It was reported last week that APS employees would be required to return to their usual pre-pandemic workplaces earlier than originally planned. This week, the Hon Ben Morton, MP, the minister for the public service, reportedly stated that APS employees will need to show productivity gains before they will be permitted to work from home.
Morton has recommended that employees start gather gathering evidence to make the case for why they should work at home.
Last month, my colleagues and I released an evidence-based report examining the future of work and new ways of working. We examined 10 years of academic literature on working from home and other forms of remote working. We also analysed an enormous amount of practitioner research that has emerged over the past 18 months on remote working and the future of work. I also spoke about these issues at a webinar hosted by The Mandarin.
The majority of existing research shows that productivity is maintained or even increased when employees work from home or work hybridly. The Productivity Commission also states that, as organisations adapt and learn as they experiment with new ways of working, productivity will remain the same or improve in the longer term.
Morton has been reported as saying that employees will need to “outline the productivity gains from working from home”. Measuring productivity in the public sector is notoriously difficult.

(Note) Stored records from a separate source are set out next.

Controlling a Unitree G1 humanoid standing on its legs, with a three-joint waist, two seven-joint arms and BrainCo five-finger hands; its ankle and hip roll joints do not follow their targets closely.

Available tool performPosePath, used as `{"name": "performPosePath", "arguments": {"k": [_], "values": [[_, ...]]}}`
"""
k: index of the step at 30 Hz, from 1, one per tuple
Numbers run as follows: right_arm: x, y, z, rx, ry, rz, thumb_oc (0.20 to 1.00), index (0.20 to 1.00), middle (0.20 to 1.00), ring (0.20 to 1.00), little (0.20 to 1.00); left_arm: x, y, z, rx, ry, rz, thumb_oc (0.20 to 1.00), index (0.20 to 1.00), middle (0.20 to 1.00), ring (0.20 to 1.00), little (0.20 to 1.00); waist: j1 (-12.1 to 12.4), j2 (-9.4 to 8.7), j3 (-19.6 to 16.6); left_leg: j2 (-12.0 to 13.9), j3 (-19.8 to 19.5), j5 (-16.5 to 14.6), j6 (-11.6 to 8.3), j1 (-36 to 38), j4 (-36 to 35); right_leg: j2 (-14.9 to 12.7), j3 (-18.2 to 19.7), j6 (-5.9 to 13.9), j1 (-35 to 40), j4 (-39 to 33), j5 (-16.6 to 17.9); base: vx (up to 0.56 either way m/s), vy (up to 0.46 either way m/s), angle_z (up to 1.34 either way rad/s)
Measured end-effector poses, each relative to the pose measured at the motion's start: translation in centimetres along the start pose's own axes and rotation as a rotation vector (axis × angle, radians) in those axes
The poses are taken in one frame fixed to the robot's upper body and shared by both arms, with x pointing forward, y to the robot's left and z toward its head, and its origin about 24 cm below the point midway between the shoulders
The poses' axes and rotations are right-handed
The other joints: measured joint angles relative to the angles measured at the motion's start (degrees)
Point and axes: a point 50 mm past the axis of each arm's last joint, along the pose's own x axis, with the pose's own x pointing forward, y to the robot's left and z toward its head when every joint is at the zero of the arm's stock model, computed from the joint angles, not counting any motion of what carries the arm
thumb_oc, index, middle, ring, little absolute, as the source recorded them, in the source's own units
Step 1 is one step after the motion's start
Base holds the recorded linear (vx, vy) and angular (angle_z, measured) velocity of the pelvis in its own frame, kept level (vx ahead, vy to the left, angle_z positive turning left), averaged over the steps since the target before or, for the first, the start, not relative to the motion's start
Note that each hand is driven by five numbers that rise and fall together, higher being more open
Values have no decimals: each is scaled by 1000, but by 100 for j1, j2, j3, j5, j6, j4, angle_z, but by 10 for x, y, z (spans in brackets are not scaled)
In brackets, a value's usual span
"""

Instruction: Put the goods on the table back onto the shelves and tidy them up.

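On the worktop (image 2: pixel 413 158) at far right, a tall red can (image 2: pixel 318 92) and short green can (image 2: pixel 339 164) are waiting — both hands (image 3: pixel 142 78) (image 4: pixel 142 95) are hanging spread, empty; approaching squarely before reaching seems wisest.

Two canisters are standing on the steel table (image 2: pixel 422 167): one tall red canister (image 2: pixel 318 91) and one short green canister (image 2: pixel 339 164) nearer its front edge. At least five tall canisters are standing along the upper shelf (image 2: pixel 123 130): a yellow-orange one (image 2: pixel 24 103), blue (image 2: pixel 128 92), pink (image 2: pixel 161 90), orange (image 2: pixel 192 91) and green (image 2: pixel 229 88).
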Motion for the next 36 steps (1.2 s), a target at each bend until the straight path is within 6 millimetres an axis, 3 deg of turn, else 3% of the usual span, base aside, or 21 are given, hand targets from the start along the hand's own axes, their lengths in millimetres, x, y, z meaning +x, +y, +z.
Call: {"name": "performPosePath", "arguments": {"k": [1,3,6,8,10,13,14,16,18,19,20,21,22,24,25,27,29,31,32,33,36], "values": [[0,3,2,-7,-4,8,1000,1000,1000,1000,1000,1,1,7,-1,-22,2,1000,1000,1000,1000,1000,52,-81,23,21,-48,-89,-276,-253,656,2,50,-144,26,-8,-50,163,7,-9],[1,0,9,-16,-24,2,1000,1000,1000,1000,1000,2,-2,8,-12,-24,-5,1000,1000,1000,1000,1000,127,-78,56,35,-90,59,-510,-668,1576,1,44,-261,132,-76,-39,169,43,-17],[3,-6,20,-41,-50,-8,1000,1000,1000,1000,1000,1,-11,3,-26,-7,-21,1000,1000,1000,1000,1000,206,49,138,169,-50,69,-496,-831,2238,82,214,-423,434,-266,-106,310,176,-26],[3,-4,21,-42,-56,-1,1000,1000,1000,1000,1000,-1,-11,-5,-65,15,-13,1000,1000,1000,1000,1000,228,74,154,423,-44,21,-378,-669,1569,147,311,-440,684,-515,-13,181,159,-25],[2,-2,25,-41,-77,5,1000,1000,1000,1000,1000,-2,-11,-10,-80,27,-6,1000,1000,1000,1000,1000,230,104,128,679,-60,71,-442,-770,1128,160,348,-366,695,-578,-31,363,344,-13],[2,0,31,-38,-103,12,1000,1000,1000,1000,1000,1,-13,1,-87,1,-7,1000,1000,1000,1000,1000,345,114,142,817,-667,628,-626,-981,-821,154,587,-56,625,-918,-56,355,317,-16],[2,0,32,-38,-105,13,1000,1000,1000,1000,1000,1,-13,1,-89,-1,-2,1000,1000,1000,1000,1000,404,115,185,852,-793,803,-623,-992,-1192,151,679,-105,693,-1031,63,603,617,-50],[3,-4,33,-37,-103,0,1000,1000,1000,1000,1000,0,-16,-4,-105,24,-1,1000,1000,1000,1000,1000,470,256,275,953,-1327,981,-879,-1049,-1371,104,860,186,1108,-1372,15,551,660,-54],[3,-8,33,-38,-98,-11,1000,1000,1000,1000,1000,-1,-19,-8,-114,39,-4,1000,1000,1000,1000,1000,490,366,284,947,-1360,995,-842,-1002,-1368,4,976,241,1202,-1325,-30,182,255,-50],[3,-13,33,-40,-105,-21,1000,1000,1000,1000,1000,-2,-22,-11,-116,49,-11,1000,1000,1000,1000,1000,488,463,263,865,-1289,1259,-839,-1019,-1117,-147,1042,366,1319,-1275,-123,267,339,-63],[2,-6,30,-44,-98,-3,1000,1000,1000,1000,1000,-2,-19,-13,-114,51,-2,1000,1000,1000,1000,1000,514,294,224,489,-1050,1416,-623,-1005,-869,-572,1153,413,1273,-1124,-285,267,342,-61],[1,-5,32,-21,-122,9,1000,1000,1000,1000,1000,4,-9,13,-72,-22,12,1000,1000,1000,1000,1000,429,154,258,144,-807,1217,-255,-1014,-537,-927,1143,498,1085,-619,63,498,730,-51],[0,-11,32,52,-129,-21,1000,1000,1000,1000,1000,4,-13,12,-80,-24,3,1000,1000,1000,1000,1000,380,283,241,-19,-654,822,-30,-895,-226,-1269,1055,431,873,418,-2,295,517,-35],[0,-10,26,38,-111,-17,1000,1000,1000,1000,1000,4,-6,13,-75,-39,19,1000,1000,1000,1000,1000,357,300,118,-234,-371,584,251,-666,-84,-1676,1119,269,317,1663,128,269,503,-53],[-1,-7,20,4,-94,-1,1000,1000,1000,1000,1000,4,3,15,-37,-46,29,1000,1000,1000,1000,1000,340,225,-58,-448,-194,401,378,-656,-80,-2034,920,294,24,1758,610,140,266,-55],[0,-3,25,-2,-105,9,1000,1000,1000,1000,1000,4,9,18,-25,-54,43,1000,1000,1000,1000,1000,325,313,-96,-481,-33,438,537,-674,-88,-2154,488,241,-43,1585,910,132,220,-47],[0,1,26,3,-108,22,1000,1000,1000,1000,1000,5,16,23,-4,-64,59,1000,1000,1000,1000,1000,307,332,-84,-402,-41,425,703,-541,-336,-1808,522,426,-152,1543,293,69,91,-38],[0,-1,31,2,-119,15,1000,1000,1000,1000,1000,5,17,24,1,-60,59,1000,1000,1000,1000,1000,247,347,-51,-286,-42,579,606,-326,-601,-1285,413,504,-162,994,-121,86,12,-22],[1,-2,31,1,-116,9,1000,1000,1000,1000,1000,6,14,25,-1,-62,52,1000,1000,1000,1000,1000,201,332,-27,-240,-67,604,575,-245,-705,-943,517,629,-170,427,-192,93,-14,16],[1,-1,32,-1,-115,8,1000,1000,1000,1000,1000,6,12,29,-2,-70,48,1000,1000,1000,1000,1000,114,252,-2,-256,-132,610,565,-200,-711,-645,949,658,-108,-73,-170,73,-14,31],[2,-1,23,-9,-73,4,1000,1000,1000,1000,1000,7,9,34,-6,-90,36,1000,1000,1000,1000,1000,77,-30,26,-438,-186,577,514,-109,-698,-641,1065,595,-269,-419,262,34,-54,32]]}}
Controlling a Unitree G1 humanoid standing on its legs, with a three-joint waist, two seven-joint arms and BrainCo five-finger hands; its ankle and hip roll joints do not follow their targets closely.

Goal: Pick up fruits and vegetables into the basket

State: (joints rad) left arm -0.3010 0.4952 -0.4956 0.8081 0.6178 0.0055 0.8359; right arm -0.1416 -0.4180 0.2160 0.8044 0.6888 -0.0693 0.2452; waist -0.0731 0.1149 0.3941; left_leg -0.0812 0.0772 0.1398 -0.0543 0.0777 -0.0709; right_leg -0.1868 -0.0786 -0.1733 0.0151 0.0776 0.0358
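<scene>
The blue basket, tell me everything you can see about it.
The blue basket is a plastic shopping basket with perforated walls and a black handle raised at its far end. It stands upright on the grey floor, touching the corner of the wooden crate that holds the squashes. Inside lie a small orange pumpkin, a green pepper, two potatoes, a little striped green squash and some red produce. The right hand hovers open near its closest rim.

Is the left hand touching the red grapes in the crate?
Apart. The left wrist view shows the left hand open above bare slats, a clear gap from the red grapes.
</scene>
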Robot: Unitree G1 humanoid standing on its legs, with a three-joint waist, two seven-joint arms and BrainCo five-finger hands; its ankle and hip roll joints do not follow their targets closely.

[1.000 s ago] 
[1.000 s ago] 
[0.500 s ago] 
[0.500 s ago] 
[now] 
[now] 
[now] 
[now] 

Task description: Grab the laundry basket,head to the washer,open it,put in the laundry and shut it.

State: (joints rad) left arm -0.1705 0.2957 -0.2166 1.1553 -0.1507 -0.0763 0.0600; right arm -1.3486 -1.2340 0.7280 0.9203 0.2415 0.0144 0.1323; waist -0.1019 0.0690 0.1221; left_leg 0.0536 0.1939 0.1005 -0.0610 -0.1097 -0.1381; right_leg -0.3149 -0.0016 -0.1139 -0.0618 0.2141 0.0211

While it is not unreasonable to require employees to provide reasons as to why they should work from home, requiring employees to assess productivity and provide examples to support their business case might not be easy. Clear guidance will be needed to assist employees and managers as they conduct these negotiations.
My colleagues and I conducted research last year that showed APS managers were very supportive of employees continuing to work from home. Many APS managers experienced an epiphany, realising that working from home could be undertaken successfully. Academic research has also shown, however, that managerial discretion on who can work flexibly is variable across an organisation. This makes the need for clear guidance even more essential.
It is understandable that managers and organisations prefer employees to be in their pre-pandemic workplace. Working from home has limitations and is not for everyone. It is more difficult for people to network and have incidental meetings with colleagues, which are so important. Working from home can be isolating, and blur the work/family boundaries. The overwhelming research emerging, however, shows that many employees want to work hybridly and the organisations are assessing their policies and their physical workspaces to determine how this can happen.
Other public sector jurisdictions are recognising the benefits of working from home and hybrid working. The Victorian government has introduced a new flexible by default policy. The starting position is that all roles can incorporate some form of flexibility and the policy enables employees to work hybridly. The ACT government is also reportedly supportive of employees continuing to work from home. The Queensland government has reviewed the working from home experiment in the Queensland public sector, and concluded that flexibility ‘is a key enabler of productivity’.
New times are upon us and new ways of working are emerging. As we argued a few months ago, the public sector has an opportunity to lead the way with flexible working arrangements. It is an opportunity that must not be lost.